Für Ordnung und Sicherheit im Land sorgte das „Königlich Württembergische Landjägerkorps“, das bis 1918 die Gendarmerie des Königreichs Württemberg bildete. Mit einer Generalverordnung König Friedrichs wurde 1807 das „Landreuterkorps“ eingerichtet. Dieses überwachte Fremde, Vagabunden und Bettler, es zeigte Gesetzesübertretungen an, begleitete die Postwagen und schützte die „ihnen anvertrauten Personen und Sachen“.

Gendarmerie nach französischem Vorbild

Nach dem Vorbild der französischen Gendarmerie impériale wurde das Korps per königlichem Befehl 1811 vollständig umstrukturiert und erhielt den Namen „Königliche Gendarmerie“. Die Mannschaft des Korps bestand aus 140 Gemeinen zu Pferd und 200 Gemeinen zu Fuß. Gottlieb Käppler gehörte also zu den Ersteren, denn Erpfingen musste die Verpflegung für sein Pferd stellen.

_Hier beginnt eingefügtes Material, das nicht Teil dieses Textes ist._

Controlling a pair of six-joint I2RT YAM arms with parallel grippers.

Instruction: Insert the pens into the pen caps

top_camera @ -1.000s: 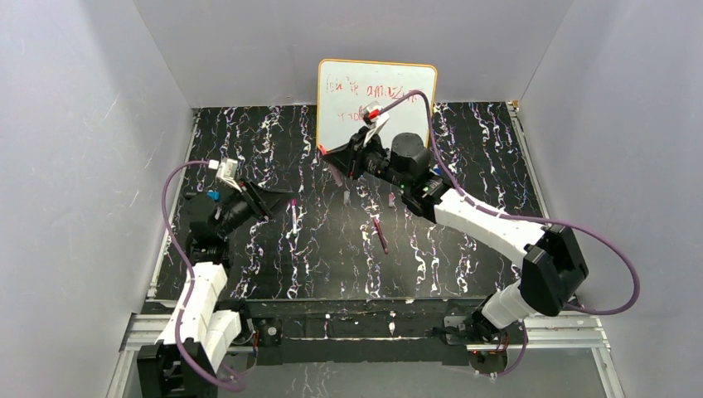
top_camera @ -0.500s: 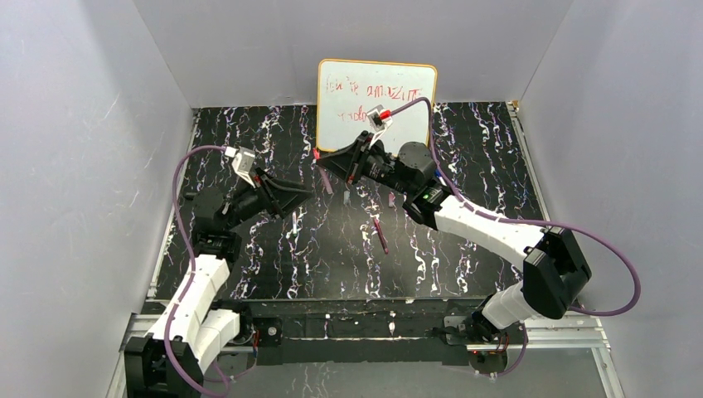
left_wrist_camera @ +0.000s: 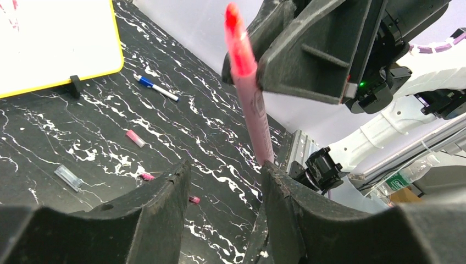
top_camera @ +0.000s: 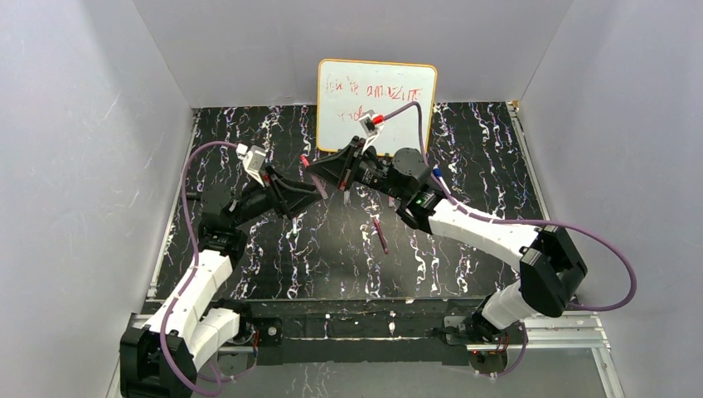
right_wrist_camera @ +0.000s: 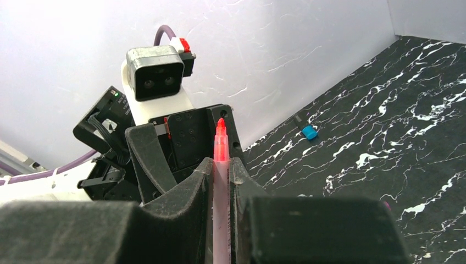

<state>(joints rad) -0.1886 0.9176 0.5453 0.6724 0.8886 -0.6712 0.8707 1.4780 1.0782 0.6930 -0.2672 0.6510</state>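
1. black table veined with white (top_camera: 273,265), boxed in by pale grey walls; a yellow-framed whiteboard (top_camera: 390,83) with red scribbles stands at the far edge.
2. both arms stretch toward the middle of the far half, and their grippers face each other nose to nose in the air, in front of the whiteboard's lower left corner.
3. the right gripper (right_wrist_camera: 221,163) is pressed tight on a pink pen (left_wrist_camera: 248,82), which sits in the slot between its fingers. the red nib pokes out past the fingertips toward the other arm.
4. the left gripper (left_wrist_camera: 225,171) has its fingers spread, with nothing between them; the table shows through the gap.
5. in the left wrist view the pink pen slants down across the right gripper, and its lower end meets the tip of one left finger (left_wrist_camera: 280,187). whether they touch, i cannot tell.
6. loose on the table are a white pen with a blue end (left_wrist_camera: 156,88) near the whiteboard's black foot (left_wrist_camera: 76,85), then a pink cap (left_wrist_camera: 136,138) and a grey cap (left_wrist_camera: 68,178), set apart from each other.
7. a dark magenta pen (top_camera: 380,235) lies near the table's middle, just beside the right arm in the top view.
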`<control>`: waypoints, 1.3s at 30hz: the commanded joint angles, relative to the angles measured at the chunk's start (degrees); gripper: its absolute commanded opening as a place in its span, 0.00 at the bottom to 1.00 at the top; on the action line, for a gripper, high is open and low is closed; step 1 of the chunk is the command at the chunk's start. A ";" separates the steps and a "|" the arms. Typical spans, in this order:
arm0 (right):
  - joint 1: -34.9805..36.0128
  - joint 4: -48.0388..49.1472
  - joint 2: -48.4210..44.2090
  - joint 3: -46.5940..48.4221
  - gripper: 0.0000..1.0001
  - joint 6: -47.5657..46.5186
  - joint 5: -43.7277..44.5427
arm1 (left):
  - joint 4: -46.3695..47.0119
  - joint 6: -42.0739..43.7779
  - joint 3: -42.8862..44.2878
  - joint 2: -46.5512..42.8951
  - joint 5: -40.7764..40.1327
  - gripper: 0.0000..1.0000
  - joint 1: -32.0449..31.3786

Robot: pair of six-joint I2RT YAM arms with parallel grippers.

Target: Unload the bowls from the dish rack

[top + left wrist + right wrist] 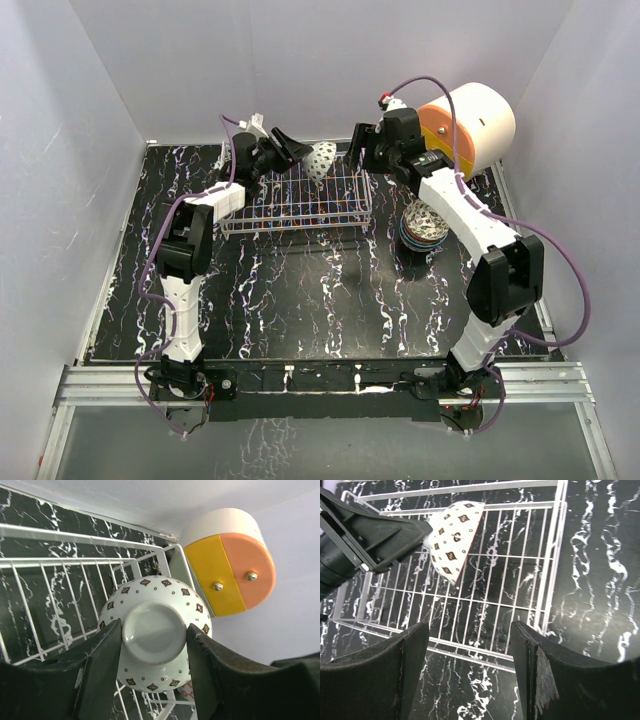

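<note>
My left gripper (154,636) is shut on the foot ring of a white bowl (160,592) with brown diamond dots and holds it on its side above the back right part of the wire dish rack (50,580). The top view shows this bowl (322,160), the left gripper (298,154) and the rack (300,205), which holds no other bowl. My right gripper (469,647) is open and empty, hovering over the rack's near right rail (520,580); it sees the held bowl (452,540). In the top view the right gripper (360,150) is just right of the bowl. A stack of bowls (423,225) stands on the table right of the rack.
A big white cylinder (470,125) with an orange-yellow face lies at the back right, also in the left wrist view (230,570). The black marbled table (300,300) is walled in by white panels. The right arm's forearm (470,215) passes over the bowl stack.
</note>
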 commanded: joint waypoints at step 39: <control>-7.88 45.04 13.67 -4.21 0.62 30.62 -38.68 | 37.56 -28.36 -6.11 0.90 6.04 0.25 1.23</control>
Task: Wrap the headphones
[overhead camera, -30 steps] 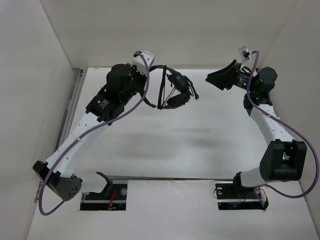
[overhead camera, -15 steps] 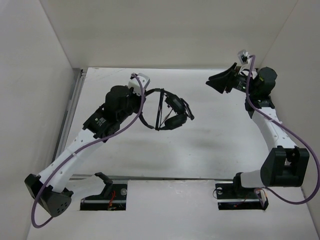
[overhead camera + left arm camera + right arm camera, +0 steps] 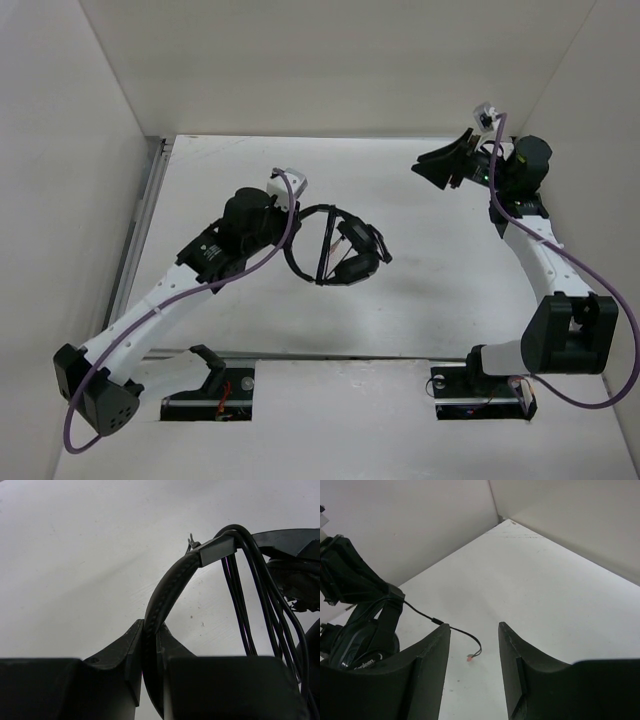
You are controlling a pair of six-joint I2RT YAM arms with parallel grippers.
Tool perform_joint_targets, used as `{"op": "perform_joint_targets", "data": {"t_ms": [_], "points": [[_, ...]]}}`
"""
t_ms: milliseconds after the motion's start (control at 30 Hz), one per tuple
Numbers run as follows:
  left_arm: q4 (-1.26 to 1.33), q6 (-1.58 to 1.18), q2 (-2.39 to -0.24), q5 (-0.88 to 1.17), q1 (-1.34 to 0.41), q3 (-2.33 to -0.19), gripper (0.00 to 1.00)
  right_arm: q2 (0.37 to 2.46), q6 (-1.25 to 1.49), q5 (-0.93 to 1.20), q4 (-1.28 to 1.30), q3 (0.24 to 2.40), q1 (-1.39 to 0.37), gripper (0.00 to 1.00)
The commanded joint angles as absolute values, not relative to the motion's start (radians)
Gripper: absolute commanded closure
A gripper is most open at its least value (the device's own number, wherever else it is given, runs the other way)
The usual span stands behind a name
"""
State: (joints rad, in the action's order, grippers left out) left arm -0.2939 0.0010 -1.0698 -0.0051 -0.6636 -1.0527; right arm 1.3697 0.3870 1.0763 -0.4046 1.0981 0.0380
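Observation:
The black headphones (image 3: 345, 252) hang over the middle of the table, their thin cable wound in several turns across the headband. My left gripper (image 3: 289, 240) is shut on the padded headband (image 3: 169, 587), which passes between the fingers (image 3: 129, 652). Cable strands (image 3: 243, 590) drop beside an earcup (image 3: 295, 575). My right gripper (image 3: 442, 165) stands open at the far right, apart from the headphones (image 3: 362, 632). The loose cable end with its reddish plug (image 3: 469, 656) dangles in the air between the right fingers (image 3: 512, 650) as that wrist camera sees it, well beyond them.
White walls close in the table (image 3: 440, 300) at the back and on both sides. A metal rail (image 3: 142, 215) runs along the left edge. Purple robot cables (image 3: 285, 215) loop along both arms.
My left arm has carried the headphones from the far side toward the middle of the table. The right arm has shifted only slightly and stays open.

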Motion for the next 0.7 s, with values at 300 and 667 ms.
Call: {"op": "perform_joint_targets", "data": {"t_ms": [300,667], "points": [[-0.083,-0.052,-1.166,0.04,-0.697,-0.965,0.99,1.368,0.339,1.08,-0.469,1.037,0.041,0.5],[0.046,-0.037,-1.362,0.029,-0.594,-0.983,0.99,1.328,0.348,1.094,-0.529,0.963,0.041,0.49]]}}
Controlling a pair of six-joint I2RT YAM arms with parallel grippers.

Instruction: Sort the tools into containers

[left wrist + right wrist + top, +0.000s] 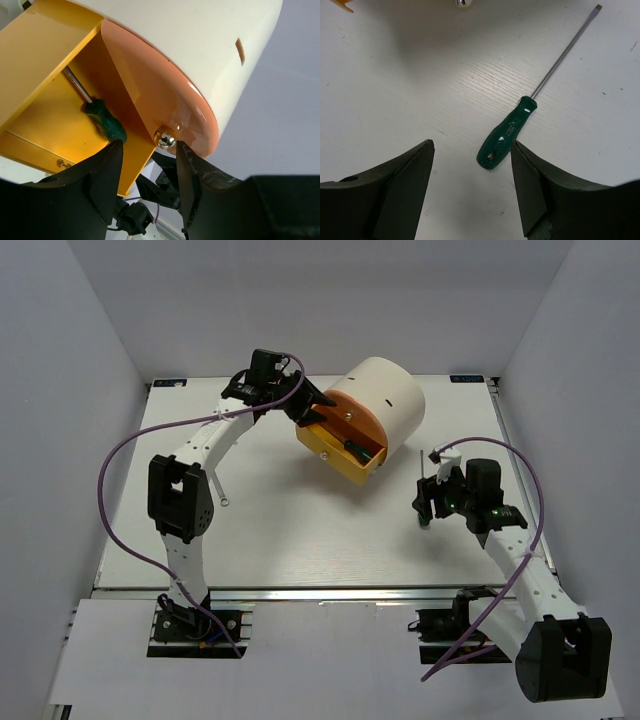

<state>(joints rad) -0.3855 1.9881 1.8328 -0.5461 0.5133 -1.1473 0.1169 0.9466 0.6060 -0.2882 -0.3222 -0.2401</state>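
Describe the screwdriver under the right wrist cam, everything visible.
Slotted screwdriver: dark green plastic-looking handle with pale lettering and an opening near the butt, thin bare metal shaft, flat tip. It lies flat on the white table, handle toward the open right gripper, shaft pointing diagonally away. Only the table touches it.

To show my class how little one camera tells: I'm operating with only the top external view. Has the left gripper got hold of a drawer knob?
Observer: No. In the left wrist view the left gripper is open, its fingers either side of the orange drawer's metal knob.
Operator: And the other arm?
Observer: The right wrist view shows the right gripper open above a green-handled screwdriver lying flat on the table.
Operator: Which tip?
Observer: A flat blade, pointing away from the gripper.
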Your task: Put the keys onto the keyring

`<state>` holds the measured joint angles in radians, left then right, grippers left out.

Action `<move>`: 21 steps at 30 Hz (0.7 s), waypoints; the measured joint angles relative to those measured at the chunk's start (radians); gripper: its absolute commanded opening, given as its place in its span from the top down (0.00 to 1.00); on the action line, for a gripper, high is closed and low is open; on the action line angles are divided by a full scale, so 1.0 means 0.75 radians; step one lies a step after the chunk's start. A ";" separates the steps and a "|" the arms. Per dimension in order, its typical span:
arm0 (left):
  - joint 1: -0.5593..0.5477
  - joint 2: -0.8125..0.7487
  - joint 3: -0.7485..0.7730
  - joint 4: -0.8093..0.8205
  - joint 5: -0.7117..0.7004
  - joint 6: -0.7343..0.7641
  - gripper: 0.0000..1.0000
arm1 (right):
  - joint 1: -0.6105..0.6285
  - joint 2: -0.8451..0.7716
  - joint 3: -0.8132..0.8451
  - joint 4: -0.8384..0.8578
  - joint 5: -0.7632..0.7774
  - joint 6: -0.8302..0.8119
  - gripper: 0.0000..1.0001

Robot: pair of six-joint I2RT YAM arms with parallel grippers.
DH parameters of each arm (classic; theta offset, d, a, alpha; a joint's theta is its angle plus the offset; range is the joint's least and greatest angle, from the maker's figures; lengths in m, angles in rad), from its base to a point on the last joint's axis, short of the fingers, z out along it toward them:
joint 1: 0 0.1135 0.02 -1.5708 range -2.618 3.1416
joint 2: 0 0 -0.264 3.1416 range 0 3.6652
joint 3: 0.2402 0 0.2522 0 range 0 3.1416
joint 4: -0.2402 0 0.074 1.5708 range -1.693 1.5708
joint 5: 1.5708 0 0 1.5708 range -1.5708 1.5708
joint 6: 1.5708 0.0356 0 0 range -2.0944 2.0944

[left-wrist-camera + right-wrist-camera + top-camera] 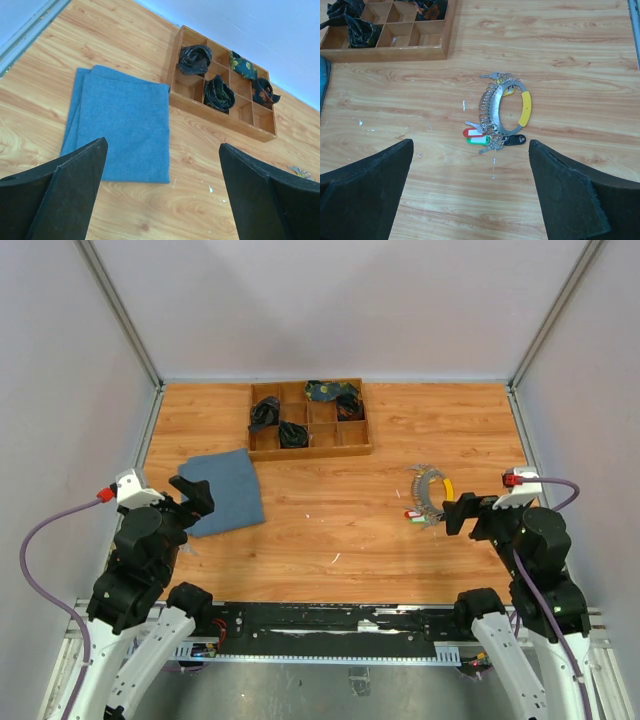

Der Kommandeur und die beiden Quartiermeister residierten in Stuttgart, denn Stuttgart und Ludwigsburg waren Oberpolizeidirektionen. Während der Napoleonischen Kriegen wurde das Korps erheblich verstärkt. Russische, österreichische und bayerische Truppen wurden bei ihrem Durchzug durch Württemberg von Gendarmen begleitet und zum Schutz der Einwohner auch lokal stationiert. Sie trugen einen blauen Frack mit gelben Aufschlägen, auf der Brust ein Schild mit dem württembergischen Wappen und der Aufschrift „Von der Polizey“.

Nach dem Ende der Koalitionskriege gegen Napoleon wurde die Gendarmerie wieder verkleinert. Im März 1823 wurde das Gendarmeriekorps in Landjägerkorps umbenannt. Der Landjägerdienst war offenbar so unbeliebt, dass der Personalbedarf nicht durch Freiwillige, sondern durch Abordnungen aus dem Linienmilitär gedeckt werden musste. 1918 dankte König Wilhelm II. während der Novemberrevolution ab. Der Begriff „Königlich“ fiel weg, die Bezeichnung „Landjägerkorps“ wurde jedoch beibehalten. Das Korps wurde vollständig dem Innenministerium unterstellt.